Quale "soggetto" sarà portare e realizzatore del progetto?
Non c'è un soggetto storico-messianico portatore della decrescita. Abbiamo ereditato dal marxismo la concezione escatologica associata all'idea di un soggetto storico ripreso da Hegel. Il proletariato da classe in sé diventerebbe classe per sé per portare a termine il mandato storico del comunismo. Dopo il fallimento del socialismo concreto diversi intellettuali hanno perseguito la stessa strada: per i terzomondisti sono le "nazioni proletarie", per Marcuse gli emarginati e gli esclusi, "portatori del negativo". Per Karl Mannheim l'intellettuale senza legami; per il sociologo Ray i "creativi culturali" che abbracciano idee femministe e aborrano la globalizzazione. Oggi ci sentiamo meno messianisti e romantici. Tutta la popolazione, escluso quel 3-5% inconvertibile, dovrebbe accettare la visione di un nuovo ordine mondiale.

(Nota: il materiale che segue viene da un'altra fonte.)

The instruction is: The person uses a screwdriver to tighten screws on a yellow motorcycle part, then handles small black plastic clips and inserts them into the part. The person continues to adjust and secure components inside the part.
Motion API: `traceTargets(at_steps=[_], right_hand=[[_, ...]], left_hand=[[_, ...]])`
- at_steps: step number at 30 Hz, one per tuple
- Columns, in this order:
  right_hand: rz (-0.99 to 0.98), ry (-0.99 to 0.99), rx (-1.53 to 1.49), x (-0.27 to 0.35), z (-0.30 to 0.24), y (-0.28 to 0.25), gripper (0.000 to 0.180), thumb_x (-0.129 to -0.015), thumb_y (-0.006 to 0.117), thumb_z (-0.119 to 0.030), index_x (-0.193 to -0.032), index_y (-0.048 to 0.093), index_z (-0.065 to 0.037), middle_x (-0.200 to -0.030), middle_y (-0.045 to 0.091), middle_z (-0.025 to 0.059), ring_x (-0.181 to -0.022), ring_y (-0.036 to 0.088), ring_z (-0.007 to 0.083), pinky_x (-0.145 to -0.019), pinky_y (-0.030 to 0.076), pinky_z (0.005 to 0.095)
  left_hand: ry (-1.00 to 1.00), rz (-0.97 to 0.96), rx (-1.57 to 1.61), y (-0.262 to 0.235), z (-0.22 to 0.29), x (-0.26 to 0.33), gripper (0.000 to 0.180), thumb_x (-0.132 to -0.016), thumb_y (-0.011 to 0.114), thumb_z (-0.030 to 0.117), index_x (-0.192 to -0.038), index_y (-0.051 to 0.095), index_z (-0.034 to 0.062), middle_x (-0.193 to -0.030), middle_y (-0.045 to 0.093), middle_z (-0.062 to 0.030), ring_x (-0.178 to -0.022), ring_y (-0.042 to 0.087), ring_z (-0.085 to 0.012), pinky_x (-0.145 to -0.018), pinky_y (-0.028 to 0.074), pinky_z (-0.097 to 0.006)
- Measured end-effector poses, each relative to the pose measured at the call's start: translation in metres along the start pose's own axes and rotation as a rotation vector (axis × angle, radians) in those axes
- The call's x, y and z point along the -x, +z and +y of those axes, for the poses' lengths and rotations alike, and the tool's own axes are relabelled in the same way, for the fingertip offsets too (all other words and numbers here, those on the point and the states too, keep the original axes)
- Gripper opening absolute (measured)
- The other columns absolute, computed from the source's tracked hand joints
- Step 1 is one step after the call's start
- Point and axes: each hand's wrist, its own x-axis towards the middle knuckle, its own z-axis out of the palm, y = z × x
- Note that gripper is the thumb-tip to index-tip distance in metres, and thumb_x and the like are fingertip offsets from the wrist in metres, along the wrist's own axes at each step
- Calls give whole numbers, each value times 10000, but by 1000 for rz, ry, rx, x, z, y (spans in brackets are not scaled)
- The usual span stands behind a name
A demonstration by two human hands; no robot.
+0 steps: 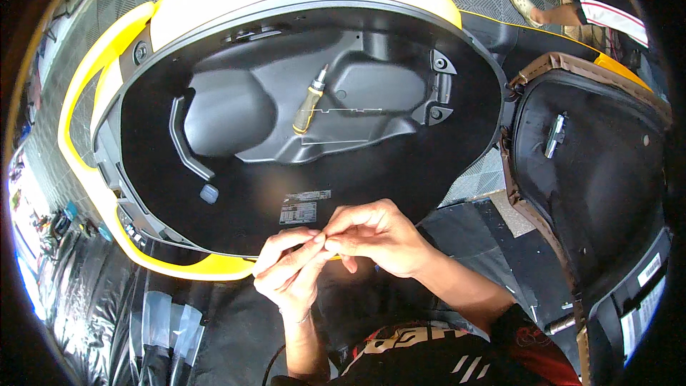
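Observation:
My left hand [287, 266] and my right hand [382, 237] meet fingertip to fingertip over the near edge of a scooter's black under-seat compartment [386, 171]. Both are closed in a pinch; whatever lies between the fingertips is too small to name. Beyond them, a screwdriver [304, 116] with a yellow-and-dark handle rests on the compartment floor, its tip pointing away from me. Beside and partly around it shows a thin, clear, rectangular outline [341, 143], perhaps a transparent sheet. Labels [299, 212] are stuck on the near inner wall.
The scooter's seat [593, 179] hangs open at the right, with a metal catch [555, 136] on its underside. A yellow grab rail [68, 114] curves round the left end. Clear-and-black plastic wrapping [161, 322] lies lower left. Another person's legs [554, 14] show at the upper right.

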Motion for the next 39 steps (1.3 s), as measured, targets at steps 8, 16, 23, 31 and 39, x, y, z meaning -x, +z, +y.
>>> traceTargets(at_steps=[8,16,23,31,39], right_hand=[[79,89,-60,0,-13,9,174,-1027,662,-122,-1075,723,33,-893,704,76,-758,690,131,-663,616,286],[126,-57,332,1,-23,11,109,-1014,659,-81,-1053,664,20,-882,705,75,-718,698,133,-617,618,278],[723,-531,154,-61,-80,-64,111,-1018,649,-125,-1058,666,-22,-871,707,85,-697,711,161,-546,602,291],[847,-755,-17,-93,-108,-78,133,-1005,671,-126,-1050,670,-1,-885,719,103,-705,726,188,-572,626,318],[831,-843,-485,-118,-100,-57,140,-1011,664,-123,-1062,629,2,-887,708,118,-746,723,215,-654,645,339]], left_hand=[[-91,-56,83,-11,3,-15,215,-757,833,-55,-967,790,-30,-979,722,-153,-799,700,-196,-722,588,-280],[-38,-234,-105,-27,11,-42,261,-813,811,-32,-1071,788,-3,-1025,748,-131,-875,718,-196,-801,575,-304],[-144,-247,-401,-45,14,-57,415,-864,754,-23,-1273,706,28,-1062,720,-126,-870,682,-194,-854,547,-332],[-167,-367,-660,-73,-15,-52,275,-934,735,101,-1184,711,-12,-1042,719,-177,-889,710,-300,-830,554,-388],[-95,-222,-737,-63,-33,-49,174,-912,741,106,-1061,748,16,-963,731,-151,-858,709,-328,-783,560,-405]])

D'altro canto l'umanità non è mai stata così tanto frammentata, complice la globalizzazione, e variegata che è difficile parlare di "popolazione", ma di varietà etniche portatrici di una visione storica. Nel Sud America esistono delle autonomie politiche già molto vicine alla visione decrescente. Condannano la logica di mercato allargata a tutti gli aspetti della vita e il passaggio da "divenir-mondo della merce" al "divenir-merce del mondo". I neozapatisti si sono trovati rappresentati di una "comunità planetaria" di un soggetto non universale, ma pluriversale, o un diversale, ovverosia un soggetto irrimediabilmente plurale e non omologato.
La decrescita non è un paradigma, ma una matrice di possibilità che contestano il modello neoliberista e la società della crescita. Quindi non c'è un soggetto storico: chiunque può rappresentare la decrescita e realizzarla. Non è un cambiamento di paradigma, ma una necessità storica.

Il cambiamento avverrà dall'alto o dal basso?
Data la posta in gioco occorre evitare limitare i mezzi da prendere in pratica. In Europa i cambiamenti dal basso sono promettenti e la creazione di un partito che, attraverso le elezioni democratiche, promuova la decrescita rischia di cadere nella trappola della politica politicante. Nelle nostre postdemocrazie la politica ha invero poca presa sulla realtà, ne è rimasto solo l'involucro e la politica di mestiere è appunto un mestiere e non una vocazione. Sappiamo che esiste una oligarchia mondiale che svuota le politiche nazionali da ogni sostanza e impone la propria volontà. Tutti i governi, lo vogliano o meno, sono funzionari del capitale dei nuovi padroni del mondo e i politici nazionali, sfuggendo anche alla seduzione di una professione generosamente retribuita, non possono sfuggire alla trappola della politica-spettacolo.
In Sud America, l'Ecuador e la Bolivia, con la propria tradizione indigena, si sta facendo esempio per una costituzionalizzazione della natura (Pachamama)  – considerata un soggetto giuridico a tutti gli effetti – e della "buona vita" (sumak kawsay) e non della felicità.